● Task brief
From the first line of the entries through the line containing "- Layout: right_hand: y", output everything exactly except the pictures.

++++++++++++++++++++

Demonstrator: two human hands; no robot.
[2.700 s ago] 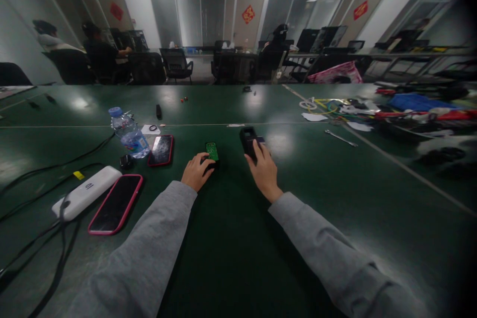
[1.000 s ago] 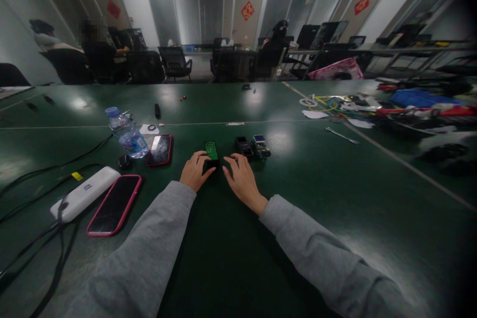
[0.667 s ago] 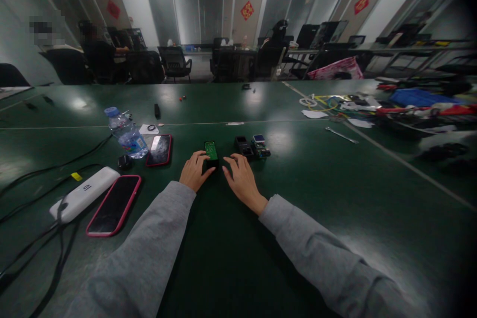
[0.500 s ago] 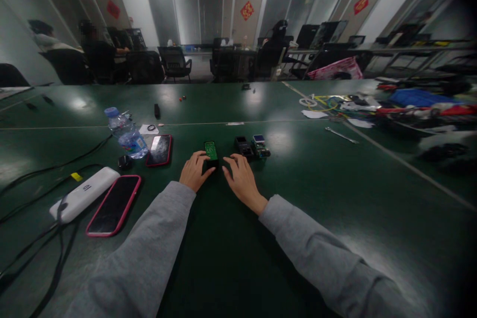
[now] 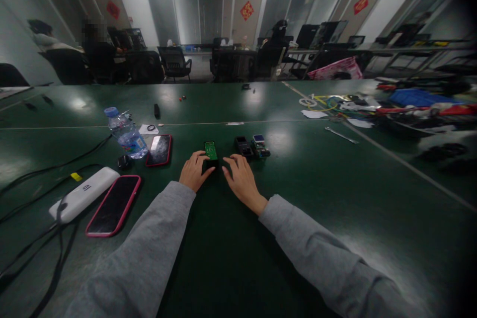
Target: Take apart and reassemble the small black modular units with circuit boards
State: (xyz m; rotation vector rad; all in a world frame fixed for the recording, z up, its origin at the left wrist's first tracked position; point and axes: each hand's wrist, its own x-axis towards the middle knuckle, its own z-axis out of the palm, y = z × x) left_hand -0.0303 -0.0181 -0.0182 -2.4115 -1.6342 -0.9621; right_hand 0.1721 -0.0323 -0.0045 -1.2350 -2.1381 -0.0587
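Observation:
My left hand (image 5: pixel 194 170) has its fingertips at the left side of a small black case with a green circuit board (image 5: pixel 210 150) in its top, and its thumb at the case's near end. The case lies on the table. Just right of it, my right hand (image 5: pixel 240 176) is open, fingers curved and apart, palm down, holding nothing. Beyond its fingertips lies another black case (image 5: pixel 243 146) with dark openings. Touching or close beside that case sits a small circuit board with a screen (image 5: pixel 260 146).
On the left are two phones (image 5: pixel 159 150) (image 5: pixel 114 206), a water bottle (image 5: pixel 126 134), a white power bank (image 5: pixel 85 195) and black cables (image 5: pixel 59 253). A wrench (image 5: pixel 341 135) and a heap of cables and tools (image 5: pixel 421 109) lie right. People sit at desks beyond the green table (image 5: pixel 223 258).

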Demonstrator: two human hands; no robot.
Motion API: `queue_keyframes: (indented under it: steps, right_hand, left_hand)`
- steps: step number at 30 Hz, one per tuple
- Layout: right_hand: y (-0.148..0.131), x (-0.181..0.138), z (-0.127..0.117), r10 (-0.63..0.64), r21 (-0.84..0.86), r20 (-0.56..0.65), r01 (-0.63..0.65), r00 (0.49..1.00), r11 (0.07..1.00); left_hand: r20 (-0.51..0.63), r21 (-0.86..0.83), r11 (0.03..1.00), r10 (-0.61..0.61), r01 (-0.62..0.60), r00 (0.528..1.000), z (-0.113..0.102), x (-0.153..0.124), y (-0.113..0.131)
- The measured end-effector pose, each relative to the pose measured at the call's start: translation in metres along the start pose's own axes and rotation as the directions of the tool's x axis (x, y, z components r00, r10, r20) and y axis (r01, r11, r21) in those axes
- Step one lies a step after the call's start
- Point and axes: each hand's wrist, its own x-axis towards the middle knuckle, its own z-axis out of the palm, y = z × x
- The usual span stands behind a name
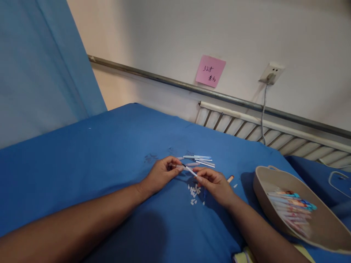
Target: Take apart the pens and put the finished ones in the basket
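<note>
Over the blue sheet, my two hands meet around slim pen parts. My left hand [164, 171] is closed in a pinch on a pale pen barrel, mostly hidden by the fingers. Between the thumb and fingers of my right hand [214, 182] is a thin white pen refill [191, 171], its far end close to my left fingertips. I cannot tell whether the two parts touch. Just beyond lie several slim white and pale pen parts [201, 160]. A scatter of small white tips [193, 191] lies below my hands. An orange pen piece [230, 179] shows behind my right hand.
At the right stands a beige basket [259, 193] holding bundled pens [292, 210]. A blue sheet [109, 146] covers the surface. Behind are a metal rail [164, 81], a radiator [230, 122], a pink note [210, 71] and a plugged-in cable [263, 117]. A blue curtain [49, 65] hangs left.
</note>
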Motion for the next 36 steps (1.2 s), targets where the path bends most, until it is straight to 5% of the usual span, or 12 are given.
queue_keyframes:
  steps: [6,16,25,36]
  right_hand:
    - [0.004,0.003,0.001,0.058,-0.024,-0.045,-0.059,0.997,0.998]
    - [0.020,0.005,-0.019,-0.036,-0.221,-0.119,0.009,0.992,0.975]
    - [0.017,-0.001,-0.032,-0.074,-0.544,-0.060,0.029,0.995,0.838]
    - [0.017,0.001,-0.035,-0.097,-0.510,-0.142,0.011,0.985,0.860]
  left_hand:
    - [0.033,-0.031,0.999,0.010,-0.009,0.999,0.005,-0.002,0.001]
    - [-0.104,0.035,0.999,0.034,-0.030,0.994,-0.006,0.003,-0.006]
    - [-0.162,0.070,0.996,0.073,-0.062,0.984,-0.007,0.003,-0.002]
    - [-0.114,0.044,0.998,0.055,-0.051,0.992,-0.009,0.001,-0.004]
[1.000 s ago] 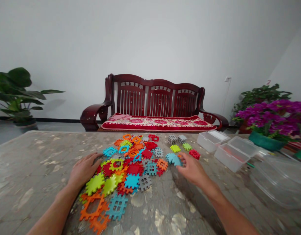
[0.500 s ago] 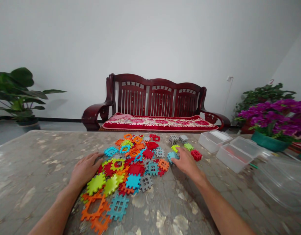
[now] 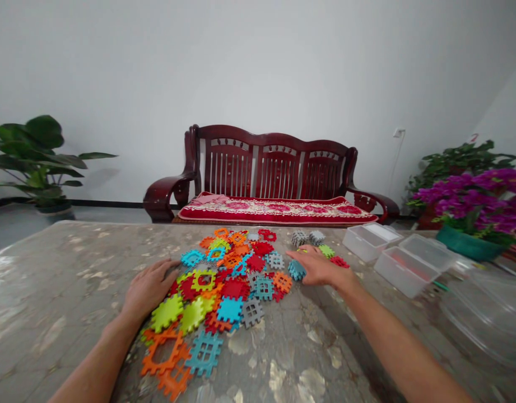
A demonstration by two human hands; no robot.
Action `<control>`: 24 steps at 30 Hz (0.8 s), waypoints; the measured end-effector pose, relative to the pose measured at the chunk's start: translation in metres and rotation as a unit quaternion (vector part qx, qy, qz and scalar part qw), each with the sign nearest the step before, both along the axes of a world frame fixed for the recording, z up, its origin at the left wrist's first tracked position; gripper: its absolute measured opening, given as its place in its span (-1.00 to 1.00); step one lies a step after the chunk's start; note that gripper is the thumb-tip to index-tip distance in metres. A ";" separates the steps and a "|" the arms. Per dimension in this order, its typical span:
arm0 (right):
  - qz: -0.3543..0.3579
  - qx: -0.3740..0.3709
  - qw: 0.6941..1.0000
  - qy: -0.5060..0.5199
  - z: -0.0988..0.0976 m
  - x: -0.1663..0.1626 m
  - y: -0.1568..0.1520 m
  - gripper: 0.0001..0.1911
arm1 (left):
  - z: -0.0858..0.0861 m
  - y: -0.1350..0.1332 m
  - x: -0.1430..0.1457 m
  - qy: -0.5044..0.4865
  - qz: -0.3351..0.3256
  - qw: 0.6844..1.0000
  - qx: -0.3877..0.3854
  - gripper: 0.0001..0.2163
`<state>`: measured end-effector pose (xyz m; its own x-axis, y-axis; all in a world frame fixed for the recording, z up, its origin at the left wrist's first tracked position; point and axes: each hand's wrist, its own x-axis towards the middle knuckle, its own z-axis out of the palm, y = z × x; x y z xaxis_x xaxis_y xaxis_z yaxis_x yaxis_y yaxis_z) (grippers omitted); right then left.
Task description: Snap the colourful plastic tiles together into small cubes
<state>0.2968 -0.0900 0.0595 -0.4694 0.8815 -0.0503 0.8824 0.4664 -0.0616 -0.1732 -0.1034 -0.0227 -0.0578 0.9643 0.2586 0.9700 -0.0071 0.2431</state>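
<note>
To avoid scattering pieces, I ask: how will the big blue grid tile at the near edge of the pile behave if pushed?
The blue grid tile is thin and full of holes, so probably light. Lying flat on the glossy table, it should slide, not roll. Its teeth meet an orange tile, which may drag along.

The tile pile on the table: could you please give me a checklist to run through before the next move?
1. Left hand lies flat on the pile, at its left edge: ok.
2. Right hand is palm down with fingers stretched, nothing visibly gripped: ok.
3. Blue stack sits right beside the right hand, apart from the pile: ok.
4. Tiles in the pile lie free of one another: not ok, many overlap.
5. What lies under the right palm: cannot tell, the hand hides it.
6. Clear boxes are lidless: cannot tell.
</note>
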 end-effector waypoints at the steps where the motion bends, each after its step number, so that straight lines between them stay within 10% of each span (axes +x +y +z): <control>1: 0.005 -0.001 1.000 -0.006 0.000 0.000 0.002 -0.02 | 0.001 0.000 0.000 0.001 0.001 1.000 -0.002 -0.49; 15: 0.036 0.002 0.999 -0.012 -0.002 0.005 0.010 -0.12 | 0.002 -0.001 0.001 0.000 -0.001 1.000 -0.007 -0.47; 24: -0.013 0.055 0.996 0.065 0.001 -0.047 -0.050 -0.48 | 0.001 0.000 0.000 0.005 -0.004 1.000 -0.003 -0.48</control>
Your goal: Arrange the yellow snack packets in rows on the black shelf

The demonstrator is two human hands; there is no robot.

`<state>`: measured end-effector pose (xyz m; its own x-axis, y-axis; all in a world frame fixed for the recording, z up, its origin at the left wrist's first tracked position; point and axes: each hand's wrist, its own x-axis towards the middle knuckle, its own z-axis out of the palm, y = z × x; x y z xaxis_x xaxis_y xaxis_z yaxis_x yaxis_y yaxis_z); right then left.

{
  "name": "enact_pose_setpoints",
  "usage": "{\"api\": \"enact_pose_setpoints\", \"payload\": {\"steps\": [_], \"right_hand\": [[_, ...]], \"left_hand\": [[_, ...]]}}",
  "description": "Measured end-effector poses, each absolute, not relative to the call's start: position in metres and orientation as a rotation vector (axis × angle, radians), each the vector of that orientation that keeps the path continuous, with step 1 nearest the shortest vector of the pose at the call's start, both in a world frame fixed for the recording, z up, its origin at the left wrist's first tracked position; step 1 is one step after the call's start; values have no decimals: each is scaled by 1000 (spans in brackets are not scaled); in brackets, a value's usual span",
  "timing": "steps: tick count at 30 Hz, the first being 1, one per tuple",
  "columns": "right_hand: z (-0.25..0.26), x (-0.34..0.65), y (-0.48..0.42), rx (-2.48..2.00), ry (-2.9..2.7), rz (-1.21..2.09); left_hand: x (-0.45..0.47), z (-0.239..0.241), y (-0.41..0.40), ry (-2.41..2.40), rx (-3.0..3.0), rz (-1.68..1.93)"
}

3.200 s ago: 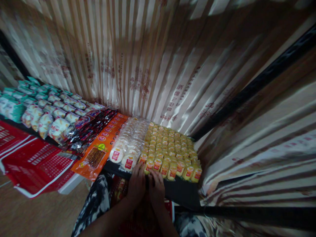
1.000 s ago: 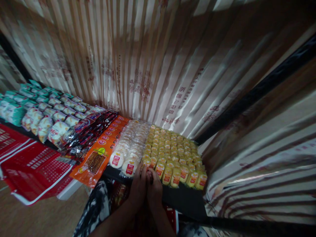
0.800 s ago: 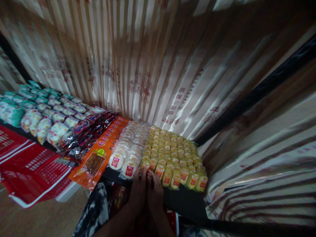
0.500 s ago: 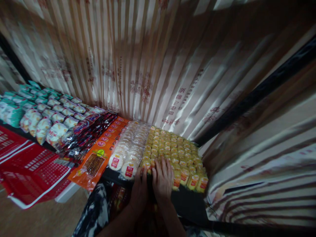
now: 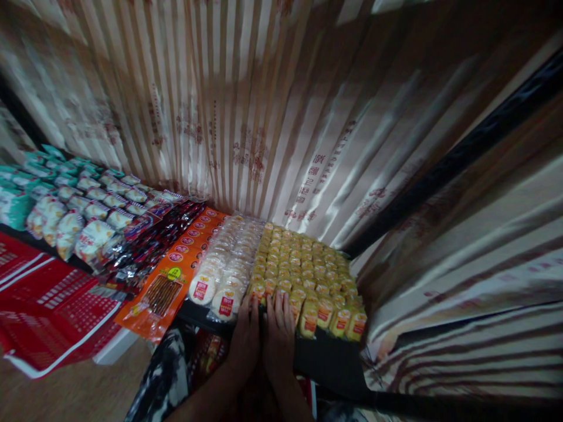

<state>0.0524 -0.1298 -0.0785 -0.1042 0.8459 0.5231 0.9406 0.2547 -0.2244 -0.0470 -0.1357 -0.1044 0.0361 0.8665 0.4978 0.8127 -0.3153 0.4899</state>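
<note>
Both hands rest side by side at the front edge of the black shelf [image 5: 329, 357]. My left hand [image 5: 247, 328] lies with fingers stretched forward, its tips at the front left of the yellow-wrapped snack packs [image 5: 303, 264]. My right hand [image 5: 279, 325] is flat too, its fingertips touching the front packs of the same rows. Neither hand grips a pack, as far as I can see. Left of them stand rows of round white crackers in clear wrap [image 5: 226, 287]. Beyond these lies an orange snack bag [image 5: 176, 272] with brown sticks showing.
Dark red-and-black packets [image 5: 153, 249], white snack bags [image 5: 94, 237] and green bags [image 5: 17, 202] continue along the shelf leftward. A red basket [image 5: 57, 299] stands below. Behind hangs a pleated curtain [image 5: 246, 105], and a black pole [image 5: 440, 170] slants at right.
My right hand has drawn back from on top of the yellow packs to their front edge. My left hand has hardly moved. The view has shifted slightly.
</note>
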Motion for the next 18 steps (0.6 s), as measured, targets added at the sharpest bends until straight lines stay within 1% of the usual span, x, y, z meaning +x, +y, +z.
{"api": "enact_pose_setpoints", "payload": {"steps": [5, 10, 14, 18], "right_hand": [[-81, 51, -128, -1566, -1925, -191], [-78, 55, -133, -1469, -1889, -212], [-50, 65, -117, -1404, -1883, -202], [-5, 68, -60, -1558, -2032, -113]], "left_hand": [[-46, -101, -135, 1763, 2133, 1187], [-44, -96, -137, 1741, 2062, 1130], [-38, -101, -135, 1782, 2087, 1164], [-34, -103, -134, 1817, 2167, 1261]]}}
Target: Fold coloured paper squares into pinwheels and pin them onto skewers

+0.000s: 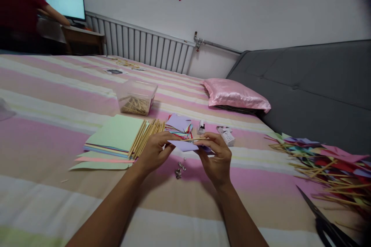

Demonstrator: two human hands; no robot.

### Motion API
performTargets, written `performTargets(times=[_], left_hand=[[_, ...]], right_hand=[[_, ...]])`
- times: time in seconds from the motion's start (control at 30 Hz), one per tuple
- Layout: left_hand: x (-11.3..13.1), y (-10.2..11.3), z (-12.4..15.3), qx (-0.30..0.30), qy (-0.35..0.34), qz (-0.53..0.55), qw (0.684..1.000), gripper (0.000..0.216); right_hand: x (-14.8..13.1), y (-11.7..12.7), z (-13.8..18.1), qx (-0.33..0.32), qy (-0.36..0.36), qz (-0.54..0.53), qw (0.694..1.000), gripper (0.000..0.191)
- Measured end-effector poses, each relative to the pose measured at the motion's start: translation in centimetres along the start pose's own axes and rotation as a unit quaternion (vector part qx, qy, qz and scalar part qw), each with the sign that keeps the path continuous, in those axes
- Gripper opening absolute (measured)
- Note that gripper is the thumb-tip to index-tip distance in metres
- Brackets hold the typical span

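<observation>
Both hands hold a folded piece of purple paper above the bed, with a thin wooden stick lying along its upper edge. My left hand pinches the paper's left end between thumb and fingers. At the other end, my right hand grips the paper and the stick's right tip. Just below the paper, several small metal pins lie on the sheet. Beyond it sits a stack of cut coloured paper. A row of wooden sticks lies beside my left hand.
Green and coloured paper sheets lie at left, a clear plastic box of sticks behind. Small boxes stand at right. Black scissors and a pile of paper-and-stick pieces lie far right. A pink pillow rests farther back.
</observation>
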State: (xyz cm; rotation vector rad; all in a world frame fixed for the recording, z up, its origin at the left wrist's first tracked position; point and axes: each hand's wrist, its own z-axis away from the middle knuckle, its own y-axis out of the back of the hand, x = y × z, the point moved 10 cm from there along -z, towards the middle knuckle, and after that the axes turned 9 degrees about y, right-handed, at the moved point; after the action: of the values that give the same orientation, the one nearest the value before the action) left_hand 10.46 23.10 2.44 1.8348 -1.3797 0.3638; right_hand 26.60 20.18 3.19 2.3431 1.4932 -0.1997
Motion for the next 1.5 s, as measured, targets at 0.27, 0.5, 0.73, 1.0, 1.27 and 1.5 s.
performTargets(times=[0.27, 0.5, 0.73, 1.0, 1.27, 1.5], left_hand=[[-0.4, -0.1, 0.1, -0.017, 0.015, 0.028, 0.999, 0.026], [-1.0, -0.2, 0.0, -0.029, 0.037, 0.035, 0.998, 0.022], [-0.9, -0.4, 0.0, -0.037, 0.056, 0.032, 0.997, 0.020], [-0.4, -0.6, -0.1, -0.039, 0.048, 0.040, 0.997, 0.021], [-0.2, -1.1, 0.0, -0.057, 0.049, 0.043, 0.996, 0.025], [-0.4, -1.8, 0.1, -0.069, 0.067, 0.071, 0.993, 0.021]], right_hand=[[0.1, 0.0, 0.1, 0.000, -0.008, -0.012, 1.000, 0.017], [0.0, 0.1, 0.0, 0.003, -0.017, -0.022, 1.000, 0.018], [0.0, 0.3, 0.0, 0.013, -0.016, -0.016, 1.000, 0.016], [-0.4, 0.6, -0.1, 0.025, -0.003, -0.018, 1.000, 0.017], [0.1, 1.0, 0.3, 0.067, -0.023, -0.038, 0.997, 0.017], [2.1, 0.6, 1.2, 0.074, -0.132, -0.049, 0.987, 0.024]])
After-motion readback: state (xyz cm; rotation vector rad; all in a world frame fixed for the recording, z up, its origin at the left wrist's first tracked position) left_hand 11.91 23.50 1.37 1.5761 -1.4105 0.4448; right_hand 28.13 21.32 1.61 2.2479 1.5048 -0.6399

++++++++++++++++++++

● Exercise response
Demonstrator: two human hands; no robot.
[2.700 s ago] 
[1.000 s ago] 
[0.667 s ago] 
[0.500 s ago] 
[now] 
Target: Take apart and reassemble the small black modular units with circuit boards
State: (xyz m; rotation vector rad; all in a world frame fixed for the recording, z up, its origin at the left wrist's first tracked position; point and axes: each hand's wrist, its own x-axis towards the middle knuckle, its own z-axis out of the palm, y = z × x) left_hand -0.0303 -0.0181 -0.0182 -2.4115 -1.6342 -0.9621; right_hand 0.1721 -0.0323 -0.0045 -1.2350 -2.1381 -0.0587
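Observation:
My left hand (image 5: pixel 194 170) has its fingertips at the left side of a small black case with a green circuit board (image 5: pixel 210 150) in its top, and its thumb at the case's near end. The case lies on the table. Just right of it, my right hand (image 5: pixel 240 176) is open, fingers curved and apart, palm down, holding nothing. Beyond its fingertips lies another black case (image 5: pixel 243 146) with dark openings. Touching or close beside that case sits a small circuit board with a screen (image 5: pixel 260 146).
On the left are two phones (image 5: pixel 159 150) (image 5: pixel 114 206), a water bottle (image 5: pixel 126 134), a white power bank (image 5: pixel 85 195) and black cables (image 5: pixel 59 253). A wrench (image 5: pixel 341 135) and a heap of cables and tools (image 5: pixel 421 109) lie right. People sit at desks beyond the green table (image 5: pixel 223 258).
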
Demonstrator: two human hands; no robot.
Motion API: `queue_keyframes: (indented under it: steps, right_hand, left_hand)`
- steps: step number at 30 Hz, one per tuple
- Layout: right_hand: y (-0.148..0.131), x (-0.181..0.138), z (-0.127..0.117), r10 (-0.63..0.64), r21 (-0.84..0.86), r20 (-0.56..0.65), r01 (-0.63..0.65), r00 (0.49..1.00), r11 (0.07..1.00); left_hand: r20 (-0.51..0.63), r21 (-0.86..0.83), r11 (0.03..1.00), r10 (-0.61..0.61), r01 (-0.62..0.60), r00 (0.528..1.000), z (-0.113..0.102), x (-0.153..0.124), y (-0.113..0.131)

No further response is required.